*Activity:*
A word-for-word repetition of all the entries is required.

Records from a dataset:
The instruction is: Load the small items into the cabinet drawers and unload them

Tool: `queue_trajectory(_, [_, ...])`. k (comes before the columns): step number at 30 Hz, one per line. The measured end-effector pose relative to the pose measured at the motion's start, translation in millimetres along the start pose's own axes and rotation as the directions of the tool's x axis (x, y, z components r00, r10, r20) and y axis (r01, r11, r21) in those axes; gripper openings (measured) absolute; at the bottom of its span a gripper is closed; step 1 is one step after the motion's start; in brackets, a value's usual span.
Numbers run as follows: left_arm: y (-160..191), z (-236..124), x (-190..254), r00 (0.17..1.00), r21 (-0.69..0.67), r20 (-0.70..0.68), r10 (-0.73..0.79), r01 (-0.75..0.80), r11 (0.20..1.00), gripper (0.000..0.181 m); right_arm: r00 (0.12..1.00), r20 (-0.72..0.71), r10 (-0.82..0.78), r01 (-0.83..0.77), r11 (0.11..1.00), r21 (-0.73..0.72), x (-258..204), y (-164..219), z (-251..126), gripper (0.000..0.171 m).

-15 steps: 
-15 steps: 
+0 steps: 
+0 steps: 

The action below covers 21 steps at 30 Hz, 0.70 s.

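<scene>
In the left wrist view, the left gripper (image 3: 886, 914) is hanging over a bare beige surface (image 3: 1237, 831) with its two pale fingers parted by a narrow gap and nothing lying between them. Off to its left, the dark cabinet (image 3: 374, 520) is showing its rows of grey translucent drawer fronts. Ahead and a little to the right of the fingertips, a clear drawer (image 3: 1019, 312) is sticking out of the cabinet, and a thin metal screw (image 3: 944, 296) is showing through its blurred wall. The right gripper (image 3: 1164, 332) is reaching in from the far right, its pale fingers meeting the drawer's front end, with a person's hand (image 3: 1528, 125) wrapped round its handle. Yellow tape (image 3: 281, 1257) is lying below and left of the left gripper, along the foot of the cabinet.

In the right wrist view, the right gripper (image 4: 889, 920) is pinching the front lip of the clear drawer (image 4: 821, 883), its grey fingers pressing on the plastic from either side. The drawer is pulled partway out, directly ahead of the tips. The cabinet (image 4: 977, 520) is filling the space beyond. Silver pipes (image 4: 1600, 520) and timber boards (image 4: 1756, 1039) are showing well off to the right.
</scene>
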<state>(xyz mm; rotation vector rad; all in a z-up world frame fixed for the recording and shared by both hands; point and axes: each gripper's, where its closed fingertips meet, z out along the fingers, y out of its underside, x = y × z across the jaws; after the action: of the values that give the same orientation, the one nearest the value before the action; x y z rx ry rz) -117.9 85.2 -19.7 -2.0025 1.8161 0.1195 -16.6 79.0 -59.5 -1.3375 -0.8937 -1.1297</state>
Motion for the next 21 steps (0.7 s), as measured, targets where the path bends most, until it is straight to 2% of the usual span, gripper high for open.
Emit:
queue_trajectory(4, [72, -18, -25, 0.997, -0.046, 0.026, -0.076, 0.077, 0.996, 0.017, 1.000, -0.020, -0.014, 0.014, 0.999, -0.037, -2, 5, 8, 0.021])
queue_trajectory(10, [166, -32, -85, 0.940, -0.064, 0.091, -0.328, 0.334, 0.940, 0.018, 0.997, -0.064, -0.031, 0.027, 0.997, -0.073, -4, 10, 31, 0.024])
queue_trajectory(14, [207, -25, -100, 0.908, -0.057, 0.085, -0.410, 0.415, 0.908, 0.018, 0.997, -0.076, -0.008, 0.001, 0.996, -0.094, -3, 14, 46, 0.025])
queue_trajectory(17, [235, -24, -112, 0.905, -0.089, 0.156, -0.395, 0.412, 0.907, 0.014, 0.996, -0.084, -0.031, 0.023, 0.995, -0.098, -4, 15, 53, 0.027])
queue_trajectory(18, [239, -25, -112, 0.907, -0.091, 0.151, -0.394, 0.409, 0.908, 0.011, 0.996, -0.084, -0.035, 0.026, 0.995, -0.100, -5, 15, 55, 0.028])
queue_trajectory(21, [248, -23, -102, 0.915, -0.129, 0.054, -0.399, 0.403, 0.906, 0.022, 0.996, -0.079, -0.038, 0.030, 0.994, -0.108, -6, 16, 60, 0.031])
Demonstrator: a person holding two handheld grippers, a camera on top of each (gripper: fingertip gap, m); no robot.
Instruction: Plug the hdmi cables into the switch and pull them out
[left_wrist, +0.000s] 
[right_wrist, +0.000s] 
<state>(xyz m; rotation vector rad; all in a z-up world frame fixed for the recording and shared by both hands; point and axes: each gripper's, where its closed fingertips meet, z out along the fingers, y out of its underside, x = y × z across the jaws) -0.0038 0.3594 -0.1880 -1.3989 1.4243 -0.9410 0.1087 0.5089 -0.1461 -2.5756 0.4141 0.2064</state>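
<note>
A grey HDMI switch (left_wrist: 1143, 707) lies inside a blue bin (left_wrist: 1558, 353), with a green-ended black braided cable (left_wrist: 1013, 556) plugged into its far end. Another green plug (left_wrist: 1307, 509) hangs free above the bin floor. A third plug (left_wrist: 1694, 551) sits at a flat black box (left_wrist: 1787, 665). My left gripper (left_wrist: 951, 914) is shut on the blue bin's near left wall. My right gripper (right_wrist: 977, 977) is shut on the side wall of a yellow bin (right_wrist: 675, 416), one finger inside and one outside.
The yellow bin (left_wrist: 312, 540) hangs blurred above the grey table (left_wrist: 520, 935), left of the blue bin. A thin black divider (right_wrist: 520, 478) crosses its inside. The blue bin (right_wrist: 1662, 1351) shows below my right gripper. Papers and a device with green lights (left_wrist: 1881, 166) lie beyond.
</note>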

*Answer section:*
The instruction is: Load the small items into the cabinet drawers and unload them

Tool: `queue_trajectory(_, [_, ...])`. k (comes before the columns): step number at 30 Hz, one per line. The measured end-effector pose relative to the pose measured at the motion's start, translation in millimetres along the start pose's own axes and rotation as the directions of the tool's x axis (x, y, z components r00, r10, r20) and y axis (r01, r11, r21) in those axes; gripper openings (measured) absolute; at the bottom of its span a gripper is closed; step 1 is one step after the motion's start; in brackets, a value's usual span.
Numbers run as follows: left_arm: y (-160..191), z (-236..124), x (-190..254), r00 (0.17..1.00), r21 (-0.69..0.67), r20 (-0.70..0.68), r10 (-0.73..0.79), r01 (-0.75..0.80), r11 (0.20..1.00), gripper (0.000..0.181 m); right_arm: r00 (0.12..1.00), r20 (-0.72..0.71), r10 (-0.82..0.78), r01 (-0.83..0.77), r11 (0.11..1.00), r21 (-0.73..0.72), x (-258..204), y (-164..219), z (-251..126), gripper (0.000..0.171 m).

-15 steps: 
-15 steps: 
+0 steps: 
+0 steps: 

The action below covers 21 steps at 30 Hz, 0.70 s.

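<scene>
In the left wrist view, the left gripper (image 3: 886, 914) is hanging over a bare beige surface (image 3: 1237, 831) with its two pale fingers parted by a narrow gap and nothing lying between them. Off to its left, the dark cabinet (image 3: 374, 520) is showing its rows of grey translucent drawer fronts. Ahead and a little to the right of the fingertips, a clear drawer (image 3: 1019, 312) is sticking out of the cabinet, and a thin metal screw (image 3: 944, 296) is showing through its blurred wall. The right gripper (image 3: 1164, 332) is reaching in from the far right, its pale fingers meeting the drawer's front end, with a person's hand (image 3: 1528, 125) wrapped round its handle. Yellow tape (image 3: 281, 1257) is lying below and left of the left gripper, along the foot of the cabinet.

In the right wrist view, the right gripper (image 4: 889, 920) is pinching the front lip of the clear drawer (image 4: 821, 883), its grey fingers pressing on the plastic from either side. The drawer is pulled partway out, directly ahead of the tips. The cabinet (image 4: 977, 520) is filling the space beyond. Silver pipes (image 4: 1600, 520) and timber boards (image 4: 1756, 1039) are showing well off to the right.
</scene>
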<state>(xyz mm; rotation vector rad; all in a z-up world frame fixed for the recording and shared by both hands; point and axes: each gripper's, where its closed fingertips meet, z out along the fingers, y out of its underside, x = y × z across the jaws; after the action: of the values that give the same orientation, the one nearest the value before the action; x y z rx ry rz) -117.9 85.2 -19.7 -2.0025 1.8161 0.1195 -16.6 79.0 -59.5 -1.3375 -0.8937 -1.1297</state>
Motion for the next 21 steps (0.7 s), as measured, targets where the path bends most, until it is straight to 2% of the usual span, gripper high for open.
Emit:
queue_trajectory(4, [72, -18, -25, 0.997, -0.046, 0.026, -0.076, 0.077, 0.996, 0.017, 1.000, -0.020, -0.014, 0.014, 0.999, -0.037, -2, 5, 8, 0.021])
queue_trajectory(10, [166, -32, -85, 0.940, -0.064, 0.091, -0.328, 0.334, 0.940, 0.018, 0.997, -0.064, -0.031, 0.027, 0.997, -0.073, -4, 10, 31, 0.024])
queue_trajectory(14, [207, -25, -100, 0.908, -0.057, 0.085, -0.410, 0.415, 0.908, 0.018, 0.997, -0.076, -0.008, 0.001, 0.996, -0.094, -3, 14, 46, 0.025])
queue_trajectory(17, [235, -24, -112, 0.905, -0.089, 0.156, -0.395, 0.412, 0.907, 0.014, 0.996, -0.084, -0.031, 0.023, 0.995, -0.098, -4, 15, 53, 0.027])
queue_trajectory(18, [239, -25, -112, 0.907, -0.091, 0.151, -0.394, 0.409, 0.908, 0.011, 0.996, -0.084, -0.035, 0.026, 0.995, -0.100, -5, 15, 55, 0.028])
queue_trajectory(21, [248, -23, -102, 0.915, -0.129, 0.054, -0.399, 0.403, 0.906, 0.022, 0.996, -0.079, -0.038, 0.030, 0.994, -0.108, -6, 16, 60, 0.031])
Demonstrator: a person holding two handheld grippers, a camera on top of each (gripper: fingertip gap, m); no robot.
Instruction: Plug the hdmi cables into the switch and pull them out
[left_wrist, +0.000s] 
[right_wrist, +0.000s] 
<state>(xyz m; rotation vector rad; all in a z-up world frame fixed for the recording and shared by both hands; point and axes: each gripper's, where its closed fingertips meet, z out along the fingers, y out of its underside, x = y × z across the jaws) -0.0038 0.3594 -0.1880 -1.3989 1.4243 -0.9410 0.1087 0.5089 -0.1461 -2.5756 0.4141 0.2064</state>
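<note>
A grey HDMI switch (left_wrist: 1143, 707) lies inside a blue bin (left_wrist: 1558, 353), with a green-ended black braided cable (left_wrist: 1013, 556) plugged into its far end. Another green plug (left_wrist: 1307, 509) hangs free above the bin floor. A third plug (left_wrist: 1694, 551) sits at a flat black box (left_wrist: 1787, 665). My left gripper (left_wrist: 951, 914) is shut on the blue bin's near left wall. My right gripper (right_wrist: 977, 977) is shut on the side wall of a yellow bin (right_wrist: 675, 416), one finger inside and one outside.
The yellow bin (left_wrist: 312, 540) hangs blurred above the grey table (left_wrist: 520, 935), left of the blue bin. A thin black divider (right_wrist: 520, 478) crosses its inside. The blue bin (right_wrist: 1662, 1351) shows below my right gripper. Papers and a device with green lights (left_wrist: 1881, 166) lie beyond.
</note>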

An answer has been given, and the exercise is complete.